- [What you should do]
Starting at the top of the entries below, set down each line exactly as written, and stop after the line containing "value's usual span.".

- [Records to process]

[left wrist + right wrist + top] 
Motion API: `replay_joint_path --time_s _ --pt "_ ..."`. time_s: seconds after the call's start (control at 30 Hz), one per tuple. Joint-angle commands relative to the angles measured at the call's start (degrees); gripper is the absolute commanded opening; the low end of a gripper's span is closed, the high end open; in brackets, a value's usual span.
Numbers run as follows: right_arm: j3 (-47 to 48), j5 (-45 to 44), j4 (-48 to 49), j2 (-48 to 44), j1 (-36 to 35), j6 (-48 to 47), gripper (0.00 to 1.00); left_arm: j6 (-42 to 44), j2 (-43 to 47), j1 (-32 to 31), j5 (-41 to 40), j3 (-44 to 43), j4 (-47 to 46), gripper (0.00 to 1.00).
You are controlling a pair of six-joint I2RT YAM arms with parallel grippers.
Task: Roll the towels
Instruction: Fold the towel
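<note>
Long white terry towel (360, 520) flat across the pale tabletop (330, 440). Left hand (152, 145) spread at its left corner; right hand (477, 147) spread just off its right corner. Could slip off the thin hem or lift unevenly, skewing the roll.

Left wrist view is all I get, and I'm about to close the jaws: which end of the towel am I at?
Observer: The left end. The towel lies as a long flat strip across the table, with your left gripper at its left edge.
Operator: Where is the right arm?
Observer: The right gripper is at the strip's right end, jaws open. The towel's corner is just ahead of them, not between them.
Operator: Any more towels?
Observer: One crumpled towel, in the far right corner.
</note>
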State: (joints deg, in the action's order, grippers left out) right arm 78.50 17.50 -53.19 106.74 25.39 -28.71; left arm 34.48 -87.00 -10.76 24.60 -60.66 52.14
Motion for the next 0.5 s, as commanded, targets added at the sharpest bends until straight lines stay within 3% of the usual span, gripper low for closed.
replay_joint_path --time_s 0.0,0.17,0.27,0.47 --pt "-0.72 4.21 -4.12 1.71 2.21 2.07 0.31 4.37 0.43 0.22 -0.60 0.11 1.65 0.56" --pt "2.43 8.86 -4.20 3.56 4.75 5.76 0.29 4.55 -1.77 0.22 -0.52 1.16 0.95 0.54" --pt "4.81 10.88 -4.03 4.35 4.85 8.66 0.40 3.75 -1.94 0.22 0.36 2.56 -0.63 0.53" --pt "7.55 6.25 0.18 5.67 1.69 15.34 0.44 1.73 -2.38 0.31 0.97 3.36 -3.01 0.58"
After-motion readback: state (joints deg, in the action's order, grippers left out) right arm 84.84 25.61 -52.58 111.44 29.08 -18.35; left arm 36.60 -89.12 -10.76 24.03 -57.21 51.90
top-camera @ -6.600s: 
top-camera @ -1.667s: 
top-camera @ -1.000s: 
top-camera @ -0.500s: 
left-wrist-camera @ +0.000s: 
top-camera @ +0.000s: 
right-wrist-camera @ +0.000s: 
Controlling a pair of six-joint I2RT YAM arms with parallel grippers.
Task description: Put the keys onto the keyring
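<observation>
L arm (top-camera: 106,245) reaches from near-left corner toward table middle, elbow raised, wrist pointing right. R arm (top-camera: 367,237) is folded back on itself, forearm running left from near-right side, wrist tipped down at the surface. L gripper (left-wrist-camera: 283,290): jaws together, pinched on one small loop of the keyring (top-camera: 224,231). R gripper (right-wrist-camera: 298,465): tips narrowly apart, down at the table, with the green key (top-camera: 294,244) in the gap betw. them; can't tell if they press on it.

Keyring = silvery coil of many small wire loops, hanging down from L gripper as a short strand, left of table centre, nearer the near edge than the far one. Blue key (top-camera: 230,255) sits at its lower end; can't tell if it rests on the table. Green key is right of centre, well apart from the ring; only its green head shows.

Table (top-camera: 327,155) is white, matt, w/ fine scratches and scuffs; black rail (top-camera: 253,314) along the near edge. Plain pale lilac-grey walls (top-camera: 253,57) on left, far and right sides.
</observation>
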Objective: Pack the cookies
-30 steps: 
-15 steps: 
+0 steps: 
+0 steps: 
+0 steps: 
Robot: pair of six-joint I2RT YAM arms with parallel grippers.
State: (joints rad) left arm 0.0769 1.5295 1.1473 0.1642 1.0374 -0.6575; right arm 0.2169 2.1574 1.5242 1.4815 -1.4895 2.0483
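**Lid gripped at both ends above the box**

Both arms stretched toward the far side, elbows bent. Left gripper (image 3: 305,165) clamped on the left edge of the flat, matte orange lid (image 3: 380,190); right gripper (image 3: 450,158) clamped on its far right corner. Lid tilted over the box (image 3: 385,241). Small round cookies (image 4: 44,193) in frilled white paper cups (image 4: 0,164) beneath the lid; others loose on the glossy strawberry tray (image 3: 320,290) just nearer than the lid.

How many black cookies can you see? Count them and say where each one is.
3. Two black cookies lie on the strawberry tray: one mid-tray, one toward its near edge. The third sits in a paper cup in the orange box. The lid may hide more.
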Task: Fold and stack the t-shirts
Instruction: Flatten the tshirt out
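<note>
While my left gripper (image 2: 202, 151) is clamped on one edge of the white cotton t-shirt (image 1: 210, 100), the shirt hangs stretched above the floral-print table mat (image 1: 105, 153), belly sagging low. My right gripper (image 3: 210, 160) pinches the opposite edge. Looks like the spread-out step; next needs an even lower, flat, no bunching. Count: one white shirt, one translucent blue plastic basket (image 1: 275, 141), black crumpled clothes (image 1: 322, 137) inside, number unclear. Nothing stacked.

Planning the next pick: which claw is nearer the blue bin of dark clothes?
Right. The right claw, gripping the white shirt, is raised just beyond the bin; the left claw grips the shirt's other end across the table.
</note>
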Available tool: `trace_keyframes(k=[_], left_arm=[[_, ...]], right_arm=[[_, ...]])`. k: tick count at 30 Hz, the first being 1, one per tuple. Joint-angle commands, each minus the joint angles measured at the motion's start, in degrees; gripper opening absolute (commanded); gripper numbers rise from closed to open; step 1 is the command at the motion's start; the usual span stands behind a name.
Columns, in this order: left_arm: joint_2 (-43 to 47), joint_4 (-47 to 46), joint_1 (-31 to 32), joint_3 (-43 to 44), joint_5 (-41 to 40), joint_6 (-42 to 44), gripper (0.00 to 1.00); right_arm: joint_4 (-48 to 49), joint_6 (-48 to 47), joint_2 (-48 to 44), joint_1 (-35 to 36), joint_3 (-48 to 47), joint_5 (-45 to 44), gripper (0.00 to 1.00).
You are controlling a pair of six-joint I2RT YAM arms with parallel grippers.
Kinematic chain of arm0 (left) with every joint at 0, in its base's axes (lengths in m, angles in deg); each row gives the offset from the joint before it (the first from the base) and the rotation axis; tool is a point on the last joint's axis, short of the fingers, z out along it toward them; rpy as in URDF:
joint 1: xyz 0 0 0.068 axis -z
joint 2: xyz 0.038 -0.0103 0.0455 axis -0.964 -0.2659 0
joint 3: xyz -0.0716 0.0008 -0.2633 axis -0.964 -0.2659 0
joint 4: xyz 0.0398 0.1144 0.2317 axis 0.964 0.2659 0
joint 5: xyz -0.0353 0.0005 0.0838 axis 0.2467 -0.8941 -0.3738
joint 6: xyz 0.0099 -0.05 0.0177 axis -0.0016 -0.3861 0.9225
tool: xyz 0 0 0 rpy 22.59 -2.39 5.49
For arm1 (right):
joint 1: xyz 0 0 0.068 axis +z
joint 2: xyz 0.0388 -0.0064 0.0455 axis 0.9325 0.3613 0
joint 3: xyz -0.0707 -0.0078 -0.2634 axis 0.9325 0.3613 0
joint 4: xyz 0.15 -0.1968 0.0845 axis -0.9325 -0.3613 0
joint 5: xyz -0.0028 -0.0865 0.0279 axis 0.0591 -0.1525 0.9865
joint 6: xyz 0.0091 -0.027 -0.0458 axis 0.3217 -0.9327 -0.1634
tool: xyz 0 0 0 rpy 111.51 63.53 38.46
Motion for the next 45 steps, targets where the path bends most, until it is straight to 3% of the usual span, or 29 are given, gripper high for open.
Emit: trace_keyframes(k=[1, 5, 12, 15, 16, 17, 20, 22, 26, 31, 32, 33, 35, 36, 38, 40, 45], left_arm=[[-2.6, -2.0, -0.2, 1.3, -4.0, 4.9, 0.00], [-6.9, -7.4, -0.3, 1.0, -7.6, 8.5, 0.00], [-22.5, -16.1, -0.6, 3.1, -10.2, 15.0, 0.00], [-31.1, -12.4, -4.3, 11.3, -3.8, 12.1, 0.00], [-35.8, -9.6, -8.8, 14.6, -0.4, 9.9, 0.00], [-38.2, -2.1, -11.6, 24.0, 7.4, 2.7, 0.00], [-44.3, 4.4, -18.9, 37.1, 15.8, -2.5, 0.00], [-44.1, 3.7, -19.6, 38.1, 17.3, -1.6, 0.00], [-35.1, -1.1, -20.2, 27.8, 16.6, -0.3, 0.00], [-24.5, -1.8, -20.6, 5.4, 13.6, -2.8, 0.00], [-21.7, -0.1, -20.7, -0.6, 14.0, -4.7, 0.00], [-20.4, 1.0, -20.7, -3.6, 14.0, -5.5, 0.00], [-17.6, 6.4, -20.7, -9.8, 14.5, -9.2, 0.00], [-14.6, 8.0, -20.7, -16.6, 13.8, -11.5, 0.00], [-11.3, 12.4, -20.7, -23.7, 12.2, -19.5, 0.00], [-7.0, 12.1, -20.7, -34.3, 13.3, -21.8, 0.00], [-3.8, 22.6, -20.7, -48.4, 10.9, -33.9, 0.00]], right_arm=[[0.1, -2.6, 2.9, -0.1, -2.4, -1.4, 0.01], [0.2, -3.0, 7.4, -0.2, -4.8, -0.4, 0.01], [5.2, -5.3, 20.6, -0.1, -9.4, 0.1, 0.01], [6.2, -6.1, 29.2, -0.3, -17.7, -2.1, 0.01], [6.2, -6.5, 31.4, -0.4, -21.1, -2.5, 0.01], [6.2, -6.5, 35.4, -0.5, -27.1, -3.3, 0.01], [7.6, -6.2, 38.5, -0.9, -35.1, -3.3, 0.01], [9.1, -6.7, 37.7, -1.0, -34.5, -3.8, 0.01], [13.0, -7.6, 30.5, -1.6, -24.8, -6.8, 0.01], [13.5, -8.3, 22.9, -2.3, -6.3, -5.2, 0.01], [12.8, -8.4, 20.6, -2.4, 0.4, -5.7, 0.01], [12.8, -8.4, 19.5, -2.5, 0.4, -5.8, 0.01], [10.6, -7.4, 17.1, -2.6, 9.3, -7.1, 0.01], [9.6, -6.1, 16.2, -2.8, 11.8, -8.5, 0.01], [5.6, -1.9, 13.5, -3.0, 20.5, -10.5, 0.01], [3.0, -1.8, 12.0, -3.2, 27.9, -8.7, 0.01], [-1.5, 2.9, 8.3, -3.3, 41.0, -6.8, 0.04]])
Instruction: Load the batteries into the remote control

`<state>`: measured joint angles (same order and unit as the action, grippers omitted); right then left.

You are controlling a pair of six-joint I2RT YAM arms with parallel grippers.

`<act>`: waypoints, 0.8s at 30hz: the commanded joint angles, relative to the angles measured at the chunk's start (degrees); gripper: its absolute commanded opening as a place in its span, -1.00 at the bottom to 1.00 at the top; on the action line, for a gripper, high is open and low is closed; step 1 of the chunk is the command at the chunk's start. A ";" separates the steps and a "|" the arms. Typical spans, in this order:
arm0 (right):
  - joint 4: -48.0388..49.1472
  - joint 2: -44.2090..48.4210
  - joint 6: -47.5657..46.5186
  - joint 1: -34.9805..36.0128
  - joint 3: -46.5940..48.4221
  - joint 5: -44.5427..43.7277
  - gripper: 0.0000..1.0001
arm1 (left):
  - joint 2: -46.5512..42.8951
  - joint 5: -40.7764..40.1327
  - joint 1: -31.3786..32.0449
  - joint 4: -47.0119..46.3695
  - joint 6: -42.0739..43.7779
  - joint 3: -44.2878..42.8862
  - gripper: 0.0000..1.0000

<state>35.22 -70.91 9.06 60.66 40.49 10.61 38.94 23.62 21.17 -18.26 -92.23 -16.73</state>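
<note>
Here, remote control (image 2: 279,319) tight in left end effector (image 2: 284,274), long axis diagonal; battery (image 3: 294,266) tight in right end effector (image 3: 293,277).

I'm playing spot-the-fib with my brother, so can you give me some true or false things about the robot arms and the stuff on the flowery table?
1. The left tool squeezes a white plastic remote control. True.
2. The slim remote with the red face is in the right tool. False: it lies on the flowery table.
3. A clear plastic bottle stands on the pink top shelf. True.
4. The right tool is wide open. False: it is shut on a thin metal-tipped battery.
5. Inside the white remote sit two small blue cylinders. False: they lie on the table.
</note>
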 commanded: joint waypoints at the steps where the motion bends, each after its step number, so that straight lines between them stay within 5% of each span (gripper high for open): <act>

- [Answer area]
[left wrist + right wrist + top] 
Motion API: `replay_joint_path --time_s _ --pt "_ ..."`. time_s: seconds after the call's start (control at 30 Hz), one per tuple. Joint-angle commands relative to the angles measured at the call's start (degrees); gripper is the absolute commanded opening; the low end of a gripper's span is closed, the high end open; in brackets, a value's usual span.

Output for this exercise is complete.